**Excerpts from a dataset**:
--- START ---
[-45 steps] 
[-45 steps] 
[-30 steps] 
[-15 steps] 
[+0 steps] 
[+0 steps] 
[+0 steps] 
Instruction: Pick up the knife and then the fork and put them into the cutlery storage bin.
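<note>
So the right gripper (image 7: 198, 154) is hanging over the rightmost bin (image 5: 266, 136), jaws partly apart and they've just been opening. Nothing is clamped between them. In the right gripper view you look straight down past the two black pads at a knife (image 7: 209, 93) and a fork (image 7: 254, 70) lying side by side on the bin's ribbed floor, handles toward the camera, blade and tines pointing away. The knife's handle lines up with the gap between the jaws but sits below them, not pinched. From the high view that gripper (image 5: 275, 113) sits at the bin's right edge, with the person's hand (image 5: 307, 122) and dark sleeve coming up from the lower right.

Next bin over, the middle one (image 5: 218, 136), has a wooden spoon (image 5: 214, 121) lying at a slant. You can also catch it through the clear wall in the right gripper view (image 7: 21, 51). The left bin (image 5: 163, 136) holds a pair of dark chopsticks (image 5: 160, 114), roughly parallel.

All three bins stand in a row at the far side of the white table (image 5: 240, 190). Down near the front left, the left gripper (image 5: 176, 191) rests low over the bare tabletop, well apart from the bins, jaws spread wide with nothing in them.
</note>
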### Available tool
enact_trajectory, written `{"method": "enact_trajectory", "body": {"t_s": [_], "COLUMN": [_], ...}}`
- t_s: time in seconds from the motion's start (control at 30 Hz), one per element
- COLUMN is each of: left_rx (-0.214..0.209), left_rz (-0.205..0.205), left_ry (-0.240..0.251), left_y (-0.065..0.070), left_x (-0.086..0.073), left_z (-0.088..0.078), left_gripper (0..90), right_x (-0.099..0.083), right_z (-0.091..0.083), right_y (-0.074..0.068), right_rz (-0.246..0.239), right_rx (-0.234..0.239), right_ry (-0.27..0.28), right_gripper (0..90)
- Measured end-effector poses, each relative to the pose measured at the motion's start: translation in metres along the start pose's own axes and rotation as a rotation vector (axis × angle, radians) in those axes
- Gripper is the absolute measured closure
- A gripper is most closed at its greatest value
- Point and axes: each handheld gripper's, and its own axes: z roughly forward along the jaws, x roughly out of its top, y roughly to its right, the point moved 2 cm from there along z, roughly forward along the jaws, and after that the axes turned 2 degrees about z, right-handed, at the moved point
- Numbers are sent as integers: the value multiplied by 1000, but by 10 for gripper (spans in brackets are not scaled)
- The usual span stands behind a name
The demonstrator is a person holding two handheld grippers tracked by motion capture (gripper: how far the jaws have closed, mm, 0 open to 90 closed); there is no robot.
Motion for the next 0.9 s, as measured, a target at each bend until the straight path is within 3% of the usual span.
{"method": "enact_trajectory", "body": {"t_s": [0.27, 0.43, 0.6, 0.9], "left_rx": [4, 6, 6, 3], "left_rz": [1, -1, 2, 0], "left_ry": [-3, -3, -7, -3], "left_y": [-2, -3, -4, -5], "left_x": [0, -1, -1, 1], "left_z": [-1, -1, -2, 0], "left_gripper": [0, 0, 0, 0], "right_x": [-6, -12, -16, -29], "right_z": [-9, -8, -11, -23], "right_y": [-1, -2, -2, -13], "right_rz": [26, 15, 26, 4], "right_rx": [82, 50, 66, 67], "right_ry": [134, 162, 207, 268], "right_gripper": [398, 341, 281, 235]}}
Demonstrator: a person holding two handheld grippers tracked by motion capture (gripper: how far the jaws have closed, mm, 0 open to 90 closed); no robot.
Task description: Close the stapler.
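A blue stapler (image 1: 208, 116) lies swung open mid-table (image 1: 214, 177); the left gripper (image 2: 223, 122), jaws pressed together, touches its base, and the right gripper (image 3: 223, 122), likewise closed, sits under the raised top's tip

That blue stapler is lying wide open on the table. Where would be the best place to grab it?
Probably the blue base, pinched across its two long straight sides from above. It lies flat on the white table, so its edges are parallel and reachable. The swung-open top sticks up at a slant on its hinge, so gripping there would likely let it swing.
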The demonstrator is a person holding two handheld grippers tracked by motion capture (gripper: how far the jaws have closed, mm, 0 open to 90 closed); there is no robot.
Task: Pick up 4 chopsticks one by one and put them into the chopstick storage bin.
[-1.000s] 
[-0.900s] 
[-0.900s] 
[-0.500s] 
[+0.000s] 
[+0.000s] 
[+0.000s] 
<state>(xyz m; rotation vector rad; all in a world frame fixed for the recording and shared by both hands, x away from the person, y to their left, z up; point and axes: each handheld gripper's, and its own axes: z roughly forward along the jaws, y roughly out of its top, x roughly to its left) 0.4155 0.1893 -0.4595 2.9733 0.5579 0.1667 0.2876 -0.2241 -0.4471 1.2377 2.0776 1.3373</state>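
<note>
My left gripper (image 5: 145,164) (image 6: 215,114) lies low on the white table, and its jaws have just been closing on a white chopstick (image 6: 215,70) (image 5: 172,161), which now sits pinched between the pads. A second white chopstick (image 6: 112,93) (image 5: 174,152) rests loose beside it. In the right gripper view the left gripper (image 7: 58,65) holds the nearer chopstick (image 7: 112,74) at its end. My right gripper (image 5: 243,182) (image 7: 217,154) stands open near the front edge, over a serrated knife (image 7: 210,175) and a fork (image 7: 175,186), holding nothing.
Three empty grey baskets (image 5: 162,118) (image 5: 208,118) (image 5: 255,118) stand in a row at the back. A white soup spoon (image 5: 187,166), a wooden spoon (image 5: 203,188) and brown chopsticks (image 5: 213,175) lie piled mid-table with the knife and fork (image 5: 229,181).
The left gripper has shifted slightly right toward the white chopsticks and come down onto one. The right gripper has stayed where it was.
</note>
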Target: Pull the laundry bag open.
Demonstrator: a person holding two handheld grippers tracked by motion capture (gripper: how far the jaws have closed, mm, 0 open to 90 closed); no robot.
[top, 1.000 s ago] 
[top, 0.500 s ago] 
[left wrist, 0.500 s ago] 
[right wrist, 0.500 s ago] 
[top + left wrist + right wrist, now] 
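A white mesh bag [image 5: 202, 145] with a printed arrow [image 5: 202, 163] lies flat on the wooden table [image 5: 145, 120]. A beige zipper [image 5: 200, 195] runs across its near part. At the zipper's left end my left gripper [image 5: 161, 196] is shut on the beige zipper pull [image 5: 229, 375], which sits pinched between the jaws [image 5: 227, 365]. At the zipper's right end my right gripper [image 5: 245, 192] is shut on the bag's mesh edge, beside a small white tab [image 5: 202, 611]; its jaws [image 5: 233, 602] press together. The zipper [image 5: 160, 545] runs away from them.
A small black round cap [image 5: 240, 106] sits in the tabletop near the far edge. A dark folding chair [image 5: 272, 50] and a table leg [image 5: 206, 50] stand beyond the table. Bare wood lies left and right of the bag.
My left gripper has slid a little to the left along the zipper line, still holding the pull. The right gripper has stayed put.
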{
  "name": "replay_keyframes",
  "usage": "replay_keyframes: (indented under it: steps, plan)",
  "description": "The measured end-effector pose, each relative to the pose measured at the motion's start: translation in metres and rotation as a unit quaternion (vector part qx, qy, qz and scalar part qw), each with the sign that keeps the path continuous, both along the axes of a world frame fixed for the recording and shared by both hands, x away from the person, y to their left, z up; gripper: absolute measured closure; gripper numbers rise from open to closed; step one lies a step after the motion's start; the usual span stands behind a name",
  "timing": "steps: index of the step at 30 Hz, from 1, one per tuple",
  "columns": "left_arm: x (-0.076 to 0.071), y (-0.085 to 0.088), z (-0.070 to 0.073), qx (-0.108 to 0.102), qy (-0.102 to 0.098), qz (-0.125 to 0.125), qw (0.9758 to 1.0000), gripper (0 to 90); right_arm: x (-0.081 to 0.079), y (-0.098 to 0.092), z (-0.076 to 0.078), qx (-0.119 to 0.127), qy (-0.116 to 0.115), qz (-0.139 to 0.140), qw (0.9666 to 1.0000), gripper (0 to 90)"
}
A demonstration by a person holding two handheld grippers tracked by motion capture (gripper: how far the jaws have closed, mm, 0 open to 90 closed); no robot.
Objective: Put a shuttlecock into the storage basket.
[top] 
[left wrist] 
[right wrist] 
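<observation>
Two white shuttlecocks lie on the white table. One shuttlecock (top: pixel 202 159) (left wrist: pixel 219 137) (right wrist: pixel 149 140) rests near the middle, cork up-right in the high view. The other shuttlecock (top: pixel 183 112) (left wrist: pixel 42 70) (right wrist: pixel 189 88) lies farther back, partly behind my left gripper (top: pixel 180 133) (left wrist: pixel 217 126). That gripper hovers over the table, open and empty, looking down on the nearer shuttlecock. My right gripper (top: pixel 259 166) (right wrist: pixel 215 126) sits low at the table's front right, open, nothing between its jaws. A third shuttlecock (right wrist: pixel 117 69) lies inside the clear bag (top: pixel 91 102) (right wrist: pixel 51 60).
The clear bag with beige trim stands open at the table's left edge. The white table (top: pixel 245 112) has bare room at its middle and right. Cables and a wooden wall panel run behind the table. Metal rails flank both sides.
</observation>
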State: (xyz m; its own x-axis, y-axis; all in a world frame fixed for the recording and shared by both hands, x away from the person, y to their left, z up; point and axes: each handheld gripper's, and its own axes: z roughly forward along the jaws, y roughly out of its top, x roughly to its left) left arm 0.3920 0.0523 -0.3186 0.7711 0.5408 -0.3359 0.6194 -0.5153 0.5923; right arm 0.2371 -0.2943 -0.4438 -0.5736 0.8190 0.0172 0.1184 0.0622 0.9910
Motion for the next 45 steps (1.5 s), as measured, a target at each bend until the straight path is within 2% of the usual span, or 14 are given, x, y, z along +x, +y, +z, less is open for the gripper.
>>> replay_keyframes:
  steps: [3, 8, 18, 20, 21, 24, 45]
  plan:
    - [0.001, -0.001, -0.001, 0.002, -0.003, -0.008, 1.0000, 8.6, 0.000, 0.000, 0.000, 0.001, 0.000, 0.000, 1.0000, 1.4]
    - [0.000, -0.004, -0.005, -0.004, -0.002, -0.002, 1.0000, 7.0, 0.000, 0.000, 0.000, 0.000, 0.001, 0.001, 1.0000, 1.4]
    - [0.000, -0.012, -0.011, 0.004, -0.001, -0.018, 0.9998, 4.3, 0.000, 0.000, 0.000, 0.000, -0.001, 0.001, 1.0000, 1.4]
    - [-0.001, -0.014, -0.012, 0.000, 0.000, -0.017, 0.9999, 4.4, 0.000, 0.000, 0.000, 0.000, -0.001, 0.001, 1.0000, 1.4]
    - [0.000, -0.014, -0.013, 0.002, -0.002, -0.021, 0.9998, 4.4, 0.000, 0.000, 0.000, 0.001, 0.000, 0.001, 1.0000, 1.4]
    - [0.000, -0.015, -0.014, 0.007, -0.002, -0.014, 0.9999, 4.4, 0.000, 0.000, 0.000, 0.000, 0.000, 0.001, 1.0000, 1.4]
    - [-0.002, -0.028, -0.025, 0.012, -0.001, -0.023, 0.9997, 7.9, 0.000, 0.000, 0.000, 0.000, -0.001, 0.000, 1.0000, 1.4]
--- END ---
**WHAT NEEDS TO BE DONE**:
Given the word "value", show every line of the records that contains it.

**RESPONSE TO THE TASK**:
- A gripper is most closed at its greatest value
- Numbers are sent as integers: the value multiplied by 1000, but by 10 for gripper (spans in brackets are not scaled)

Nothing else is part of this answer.